Health-related expenses are skyrocketing with each passing day. Unplanned hospitalizations can cause a rift in your financial savings. Hence it is best to get a health insurance policy.
With the vast amount of insurance providers in the market, you can easily buy online health insurance policies. But for someone stepping into adulthood, or for someone unaware of the insurance sectors, certain terms and conditions can seem confusing and overwhelming. Here are 10 insurance-related things that you should be aware of before buying a policy.
Types of Health Insurance Policies
Firstly you must be aware of the different types of health insurance policies available in the market
- Individual health insurance policies – In an individual health insurance policy, you can cover yourself, your spouse, children, and parents. Each person will get an individual Sum Insured amount, i.e. if you opt for an individual health insurance policy for Rs.5 lakh then each member that you have enrolled in this policy will be covered for Rs.5 lakh. The premium for this policy is comparatively higher.
- Family floater health insurance – Under this policy, a single sum insured amount will cover for the entire family. If you opt for an Rs.5 lakh family floater plan, then the entire Rs.5 lakh only will be available for whoever you have enrolled in the plan. The premium will be lower.
- Group health insurance – This is mostly aimed at employers who want to take a group health insurance policy for their employees. It covers hospitalization expenses related to an accident, illness, critical illness, psychiatric illness, and maternity, for each employee.

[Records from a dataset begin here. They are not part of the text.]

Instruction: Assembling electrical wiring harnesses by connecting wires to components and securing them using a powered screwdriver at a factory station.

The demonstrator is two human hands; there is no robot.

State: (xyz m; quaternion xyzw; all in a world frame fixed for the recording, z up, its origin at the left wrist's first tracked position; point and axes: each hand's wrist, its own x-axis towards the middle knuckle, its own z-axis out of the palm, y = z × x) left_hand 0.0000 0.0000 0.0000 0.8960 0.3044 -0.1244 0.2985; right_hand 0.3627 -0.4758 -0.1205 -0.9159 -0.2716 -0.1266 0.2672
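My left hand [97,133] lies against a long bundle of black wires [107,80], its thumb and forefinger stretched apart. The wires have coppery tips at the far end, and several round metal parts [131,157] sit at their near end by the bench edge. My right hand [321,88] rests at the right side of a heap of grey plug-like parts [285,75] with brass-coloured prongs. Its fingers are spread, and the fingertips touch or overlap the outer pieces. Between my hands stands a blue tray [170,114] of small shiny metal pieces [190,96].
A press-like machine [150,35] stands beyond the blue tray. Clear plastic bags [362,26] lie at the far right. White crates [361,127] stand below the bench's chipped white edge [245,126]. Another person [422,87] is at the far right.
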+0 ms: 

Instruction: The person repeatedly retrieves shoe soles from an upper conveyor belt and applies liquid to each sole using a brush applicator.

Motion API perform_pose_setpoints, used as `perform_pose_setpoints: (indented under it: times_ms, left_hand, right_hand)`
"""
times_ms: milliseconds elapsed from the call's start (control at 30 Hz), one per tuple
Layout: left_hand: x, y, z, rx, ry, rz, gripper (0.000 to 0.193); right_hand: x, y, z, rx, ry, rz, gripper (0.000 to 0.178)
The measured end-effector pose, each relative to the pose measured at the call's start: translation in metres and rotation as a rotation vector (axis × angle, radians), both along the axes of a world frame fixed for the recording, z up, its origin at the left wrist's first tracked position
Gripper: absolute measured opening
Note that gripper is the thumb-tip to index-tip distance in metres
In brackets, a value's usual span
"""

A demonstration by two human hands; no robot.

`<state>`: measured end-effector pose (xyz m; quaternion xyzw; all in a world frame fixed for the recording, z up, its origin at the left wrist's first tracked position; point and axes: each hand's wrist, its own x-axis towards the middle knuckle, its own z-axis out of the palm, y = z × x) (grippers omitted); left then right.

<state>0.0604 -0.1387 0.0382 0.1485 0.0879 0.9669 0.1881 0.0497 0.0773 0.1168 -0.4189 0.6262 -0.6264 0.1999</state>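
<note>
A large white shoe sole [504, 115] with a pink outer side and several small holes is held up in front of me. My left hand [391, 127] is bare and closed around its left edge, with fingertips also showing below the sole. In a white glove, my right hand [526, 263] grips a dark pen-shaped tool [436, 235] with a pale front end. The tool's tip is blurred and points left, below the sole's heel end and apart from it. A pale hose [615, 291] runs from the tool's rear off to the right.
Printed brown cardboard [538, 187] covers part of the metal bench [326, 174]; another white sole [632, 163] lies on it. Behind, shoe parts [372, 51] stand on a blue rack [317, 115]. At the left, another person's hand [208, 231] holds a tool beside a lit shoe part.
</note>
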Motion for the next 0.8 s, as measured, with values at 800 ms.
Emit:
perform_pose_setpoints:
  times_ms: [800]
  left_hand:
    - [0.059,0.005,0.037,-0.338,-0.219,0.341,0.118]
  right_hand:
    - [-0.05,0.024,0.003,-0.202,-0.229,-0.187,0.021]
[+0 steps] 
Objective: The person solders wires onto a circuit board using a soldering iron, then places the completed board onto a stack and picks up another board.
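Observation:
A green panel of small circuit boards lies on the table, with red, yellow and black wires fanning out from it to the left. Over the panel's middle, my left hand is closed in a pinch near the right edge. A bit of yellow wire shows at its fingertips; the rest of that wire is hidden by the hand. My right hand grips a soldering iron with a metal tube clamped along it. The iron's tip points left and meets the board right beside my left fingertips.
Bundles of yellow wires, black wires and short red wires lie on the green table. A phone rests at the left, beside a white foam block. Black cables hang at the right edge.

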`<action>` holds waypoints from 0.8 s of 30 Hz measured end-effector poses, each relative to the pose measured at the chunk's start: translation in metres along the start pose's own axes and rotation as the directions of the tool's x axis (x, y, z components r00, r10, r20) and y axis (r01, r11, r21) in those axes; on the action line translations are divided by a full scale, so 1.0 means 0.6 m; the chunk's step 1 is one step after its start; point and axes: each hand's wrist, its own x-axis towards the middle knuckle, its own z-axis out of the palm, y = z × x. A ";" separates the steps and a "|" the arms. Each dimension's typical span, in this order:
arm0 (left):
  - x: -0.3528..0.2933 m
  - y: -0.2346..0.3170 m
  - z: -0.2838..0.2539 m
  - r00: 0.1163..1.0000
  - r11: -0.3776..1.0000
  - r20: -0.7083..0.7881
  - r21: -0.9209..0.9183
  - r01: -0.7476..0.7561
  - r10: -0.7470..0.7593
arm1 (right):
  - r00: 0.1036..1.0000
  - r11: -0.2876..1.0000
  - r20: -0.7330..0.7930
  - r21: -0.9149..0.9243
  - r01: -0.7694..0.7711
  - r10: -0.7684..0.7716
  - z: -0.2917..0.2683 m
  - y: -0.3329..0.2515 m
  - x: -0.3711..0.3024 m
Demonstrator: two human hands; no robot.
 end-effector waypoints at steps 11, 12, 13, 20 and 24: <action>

- Senior Citizens Health Insurance – This policy is specially designed for senior citizens aged 60 and above. It covers for accident or illness, pre and post hospitalization, treatments, Domiciliary Hospitalization, and Psychiatric benefits. However, there will be an upper age limit for people enrolling in this policy.
Sum Insured is the amount for which the insurance company insures you, i.e. this will be the amount that insurance company will provide you with when you file a claim. Choosing the right sum insured is important while buying a health insurance policy. Too much low sum insured might not sufficiently cover your health expense. Too high could lead to a higher premium.
- Premium and Coverage – Premium is the fees you have to pay to the insurance company for providing you with the sum insured. The premium for the policy depends on
- The type of insurance policy you opt for
- Any co-payment opted
- Extra Add on covers
- To forgo waiting period in case of pre-existing illness coverage.
- Medical background of the policyholder
- Age of the policyholder
The coverage pertains to the scenarios for which the insurance policy will cover you with the sum insured. For example, the insurance policy will cover expenses related to accidental hospitalization, illness treatment, etc. but might not cover for hospitalization without a doctor’s recommendation. The insurance companies will explicitly mention the scope of the coverage. Read through it carefully before purchasing the policy.
- Deductibles – Each health insurance policy will have a deductible amount associated with it. The total amount that you will get from your insurance company will be the sum insured minus the deductibles. For example, if your policy has Rs.20,000 as the sum insured amount and the deductible is Rs. 1000, then when you file a claim, you will only receive Rs 20,000- Rs 1,000= Rs 19,000 from your insurer.
- Cumulative Bonus – Cumulative Bonus is the bonus amount offered by the insurance company for all the years that you haven’t filed a claim. This bonus might either be a discount in the next premium amount or an increase in the sum insured amount (depends on the insurance company). If you don’t file a claim in consecutive years, the bonus amount will also increase. You can also transfer this bonus when you are switching to a new insurance company.
- Annual health checkup – Opt for an insurance policy that offers a yearly health checkup coverage. This will cover expenses related to checkups that you can take annually to monitor your health status.
- Waiting period – Certain benefits in your insurance policy will only come into effect after you have completed the waiting period. For example, if you have a pre-existing condition like diabetes, then you might have to wait for 3-4 years, and only after that can you file a claim for medical expenses related to your diabetic condition. Different companies will have different waiting periods for each type of illness. The waiting period will also be applicable for maternity cover as well.
- Pre-existing illnesses and its cover – Pre-existing illnesses are the diseases that you already have while buying the policy. These include those illnesses that have been diagnosed by the doctors four years prior to buying the policy. They include severe conditions like cancer, kidney failure, asthma to diabetes, blood pressure, etc. If you do not declare them at the time of buying the policy, your claim can be rejected by the company. Most of such illness would have a waiting period, and only after that can you claim the benefit.
- Copayment – When you opt for a copayment for your insurance policy, you will have to bear a portion of the medical expenses. Only the rest will be covered by the insurer. In such cases, the premium you will have to pay will be lesser. Some insurers make copayment a mandatory clause, whereas for others it is optional.
- Cashless claim – Cashless claim facility is when the insurance company will directly pay for the expenses rather than you having to pay out of your pocket (provided the expenses are within the sum insured bracket). To opt for a cashless facility, you will have to be admitted to hospitals that have tie-ups with the insurance company, and you will have to take prior approval with them. In other cases, you will first have to pay the bills, submit the necessary documents with the insurer, and then get the money reimbursed.